その指示通り、歌うように美しいテーマをもった変奏ロンド形式です。 A-B-A-C-A-コーダという構成になっています。Bは憂愁に包まれ、管楽器のため息と、ピアノのつぶやきが幽玄でさえあります。回帰したAはピアノによって変奏が加えられ、落ち着いた中にも典雅です。Cはホルンが憂いと癒しが交錯した、何ともいえない歌を歌い、オーボエがそれに和します。ピアノはこれらの管楽器の活躍を、海のさざ波のように支えます。コーダに向かうにつれ、各楽器は高潮していき、クライマックスを迎えたあと、さりげなく幕が下ります。
第3楽章 ロンド:アレグロ・マ・ノン・トロッポ
ベートーヴェンらしい、優雅な中にも力強さを秘めたロンドのテーマです。A-B-A-C-A--B-コーダ、という構造です。
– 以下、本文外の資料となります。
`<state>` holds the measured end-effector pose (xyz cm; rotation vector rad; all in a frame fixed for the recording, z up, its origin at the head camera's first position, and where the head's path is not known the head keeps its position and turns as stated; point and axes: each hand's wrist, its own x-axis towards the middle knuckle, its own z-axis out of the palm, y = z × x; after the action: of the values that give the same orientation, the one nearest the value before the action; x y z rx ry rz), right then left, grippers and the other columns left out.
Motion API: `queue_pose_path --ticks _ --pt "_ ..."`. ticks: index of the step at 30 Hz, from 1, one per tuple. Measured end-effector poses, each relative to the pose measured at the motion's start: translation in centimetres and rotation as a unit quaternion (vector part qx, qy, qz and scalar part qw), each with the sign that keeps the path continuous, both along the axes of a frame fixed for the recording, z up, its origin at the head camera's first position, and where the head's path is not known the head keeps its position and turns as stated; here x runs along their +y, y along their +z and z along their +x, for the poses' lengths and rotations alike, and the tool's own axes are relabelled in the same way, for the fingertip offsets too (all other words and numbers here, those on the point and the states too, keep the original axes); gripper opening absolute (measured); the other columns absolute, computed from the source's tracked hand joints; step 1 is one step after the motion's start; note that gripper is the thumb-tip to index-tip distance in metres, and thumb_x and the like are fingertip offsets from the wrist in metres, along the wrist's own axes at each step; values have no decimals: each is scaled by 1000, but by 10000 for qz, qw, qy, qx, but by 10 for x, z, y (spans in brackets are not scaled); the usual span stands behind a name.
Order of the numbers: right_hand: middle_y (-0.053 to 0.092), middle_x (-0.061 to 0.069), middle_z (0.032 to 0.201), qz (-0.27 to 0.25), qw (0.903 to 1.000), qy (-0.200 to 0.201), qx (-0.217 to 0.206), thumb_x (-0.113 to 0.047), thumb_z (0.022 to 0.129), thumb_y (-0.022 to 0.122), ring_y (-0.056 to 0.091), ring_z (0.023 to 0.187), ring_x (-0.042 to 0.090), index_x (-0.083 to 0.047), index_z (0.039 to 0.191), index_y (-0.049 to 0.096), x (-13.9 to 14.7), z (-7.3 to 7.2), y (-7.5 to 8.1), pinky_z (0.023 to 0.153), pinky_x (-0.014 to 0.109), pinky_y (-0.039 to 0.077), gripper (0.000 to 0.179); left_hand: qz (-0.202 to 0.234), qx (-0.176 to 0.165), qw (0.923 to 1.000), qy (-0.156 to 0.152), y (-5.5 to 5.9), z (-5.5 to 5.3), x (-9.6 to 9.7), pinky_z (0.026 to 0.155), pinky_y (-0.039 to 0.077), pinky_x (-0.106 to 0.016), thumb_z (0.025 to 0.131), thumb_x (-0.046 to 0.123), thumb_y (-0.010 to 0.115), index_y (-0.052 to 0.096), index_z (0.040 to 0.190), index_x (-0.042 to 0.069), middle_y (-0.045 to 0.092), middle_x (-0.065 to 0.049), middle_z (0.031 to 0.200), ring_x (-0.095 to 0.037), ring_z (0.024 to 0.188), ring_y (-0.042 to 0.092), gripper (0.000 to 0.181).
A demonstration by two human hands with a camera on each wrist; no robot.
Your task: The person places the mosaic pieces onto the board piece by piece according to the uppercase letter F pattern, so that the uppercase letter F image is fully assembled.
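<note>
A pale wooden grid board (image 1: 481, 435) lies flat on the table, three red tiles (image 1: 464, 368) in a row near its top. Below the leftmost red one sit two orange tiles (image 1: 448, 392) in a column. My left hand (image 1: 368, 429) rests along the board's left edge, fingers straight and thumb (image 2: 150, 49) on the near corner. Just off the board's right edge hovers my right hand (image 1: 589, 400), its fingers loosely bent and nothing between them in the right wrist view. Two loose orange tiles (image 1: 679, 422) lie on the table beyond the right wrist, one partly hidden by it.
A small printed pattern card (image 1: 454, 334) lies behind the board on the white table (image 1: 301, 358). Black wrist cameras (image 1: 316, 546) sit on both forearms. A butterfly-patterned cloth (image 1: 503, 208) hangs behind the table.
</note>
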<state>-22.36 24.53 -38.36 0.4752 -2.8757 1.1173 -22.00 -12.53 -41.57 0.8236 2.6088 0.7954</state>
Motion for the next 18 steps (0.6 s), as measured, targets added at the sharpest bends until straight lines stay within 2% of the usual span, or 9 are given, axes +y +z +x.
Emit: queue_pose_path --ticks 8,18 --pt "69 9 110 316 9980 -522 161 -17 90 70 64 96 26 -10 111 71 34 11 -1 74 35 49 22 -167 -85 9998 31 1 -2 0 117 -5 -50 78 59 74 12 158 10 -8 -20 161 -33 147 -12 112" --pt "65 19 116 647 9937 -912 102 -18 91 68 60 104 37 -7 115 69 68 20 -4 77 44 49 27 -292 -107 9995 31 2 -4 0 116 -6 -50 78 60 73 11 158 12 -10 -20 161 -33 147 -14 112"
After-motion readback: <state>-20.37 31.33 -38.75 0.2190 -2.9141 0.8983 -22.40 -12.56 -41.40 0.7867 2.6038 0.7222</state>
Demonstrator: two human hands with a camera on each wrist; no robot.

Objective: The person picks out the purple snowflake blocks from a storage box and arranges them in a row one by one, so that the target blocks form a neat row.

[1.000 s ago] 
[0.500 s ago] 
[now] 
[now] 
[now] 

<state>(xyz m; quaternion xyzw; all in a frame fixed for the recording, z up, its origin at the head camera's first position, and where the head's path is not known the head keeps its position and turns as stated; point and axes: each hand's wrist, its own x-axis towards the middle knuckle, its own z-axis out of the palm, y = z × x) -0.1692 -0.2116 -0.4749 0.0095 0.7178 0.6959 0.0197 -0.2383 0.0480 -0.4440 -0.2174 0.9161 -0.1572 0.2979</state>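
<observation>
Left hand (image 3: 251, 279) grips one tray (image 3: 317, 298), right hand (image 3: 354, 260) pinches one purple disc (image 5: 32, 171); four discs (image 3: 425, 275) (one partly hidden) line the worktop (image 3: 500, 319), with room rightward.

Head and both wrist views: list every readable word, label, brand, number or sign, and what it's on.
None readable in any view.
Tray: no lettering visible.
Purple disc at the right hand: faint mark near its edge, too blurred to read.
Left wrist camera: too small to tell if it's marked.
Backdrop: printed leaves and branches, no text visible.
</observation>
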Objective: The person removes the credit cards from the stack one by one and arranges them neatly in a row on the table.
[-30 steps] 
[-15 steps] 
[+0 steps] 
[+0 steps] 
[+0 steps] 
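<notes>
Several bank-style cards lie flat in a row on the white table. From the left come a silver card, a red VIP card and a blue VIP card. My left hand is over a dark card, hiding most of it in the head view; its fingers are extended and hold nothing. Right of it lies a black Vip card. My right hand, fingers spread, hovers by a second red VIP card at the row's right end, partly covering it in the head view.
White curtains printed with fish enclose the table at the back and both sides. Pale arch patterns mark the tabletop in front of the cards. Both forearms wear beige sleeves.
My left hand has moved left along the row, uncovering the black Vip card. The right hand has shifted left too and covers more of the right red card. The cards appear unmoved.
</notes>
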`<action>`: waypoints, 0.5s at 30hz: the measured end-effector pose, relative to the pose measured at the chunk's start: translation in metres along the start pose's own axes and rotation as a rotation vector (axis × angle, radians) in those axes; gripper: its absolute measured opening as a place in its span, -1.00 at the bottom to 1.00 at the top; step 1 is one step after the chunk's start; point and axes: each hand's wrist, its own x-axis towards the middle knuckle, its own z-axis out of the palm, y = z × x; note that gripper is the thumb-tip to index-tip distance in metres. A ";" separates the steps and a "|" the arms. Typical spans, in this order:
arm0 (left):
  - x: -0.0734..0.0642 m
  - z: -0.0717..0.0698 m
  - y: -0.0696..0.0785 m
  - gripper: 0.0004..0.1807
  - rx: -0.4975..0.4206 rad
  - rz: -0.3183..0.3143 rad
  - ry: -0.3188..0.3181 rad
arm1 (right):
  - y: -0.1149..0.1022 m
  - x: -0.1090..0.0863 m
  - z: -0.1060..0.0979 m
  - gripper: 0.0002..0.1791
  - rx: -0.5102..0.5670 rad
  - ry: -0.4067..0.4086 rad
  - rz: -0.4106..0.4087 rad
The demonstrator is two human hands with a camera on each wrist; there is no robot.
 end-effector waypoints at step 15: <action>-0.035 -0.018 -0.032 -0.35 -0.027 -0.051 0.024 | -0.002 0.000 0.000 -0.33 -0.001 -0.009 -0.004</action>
しかし、優雅に踊るかのようなAは、単なる繰り返しではなく、展開部、再現部といってよいほどにテーマの労作と工夫の限りが尽くされています。 ピアノは時には主役でリードし、時には管楽器の脇役に徹し、また離脱して即興的な動きも見せます。展開は複雑で、当時の人はなかなかついていけなかったのではないでしょうか。古典派の均整を保ちながら、実に前衛的な作品に仕上がっているのです。最後は、一気にクレッシェンドして終わりとなります。
同じく、アンサンブル・ディアーロギの演奏です。(第2楽章アンダンテ・カンタービレ)
Ensemble Dialoghi - Beethoven Quintet for Piano and Winds, Op. 16 (II)
〝ご家庭用〟付録付きの初版楽譜
作品は、作曲後にプラハの注文主に送られたと思われますが、ベートーヴェン自身による初演は、ウィーンに戻ってから、1797年4月6日に宮廷料理長イグナツ・ヤーンの屋敷にて、当時リヒノフスキー侯爵お抱えの名ヴァイオリニスト、イグナーツ・シュパンツィヒのコンサートで行われました。
楽譜の初版は、1801年3月にパート譜として出版されましたが、その際、ベートーヴェン自身の編曲によるピアノ四重奏曲ヴァージョンの楽譜も付録としてついていました。
管楽器奏者を揃えるのは難しいので、ご家庭でも楽しめるように、というベートーヴェンと出版社の企画でした。
さて、後世はモーツァルトとベートーヴェンの両作品をどう評したのでしょうか。
ベートーヴェン研究家のリーツラーは、『創意の豊かさや形成の確実さにもかかわらず、神的な融合や自然さにおいて、モーツァルトの作品には及ばない。』としています。
巨匠たちの作品の優劣を論じるのは、議論としては面白いのですが、結論の出る話ではありません。
私としては、それぞれにそれぞれの魅力があるとしか言いようがありませんが、モーツァルトの音楽には、リーツラーの言うように、神が創ったような自然さがあり、ベートーヴェンの作品には、人間が努力と英知を傾け、心血を注いで創った偉大さがあるように感じます。
今回もお読みいただき、ありがとうございました。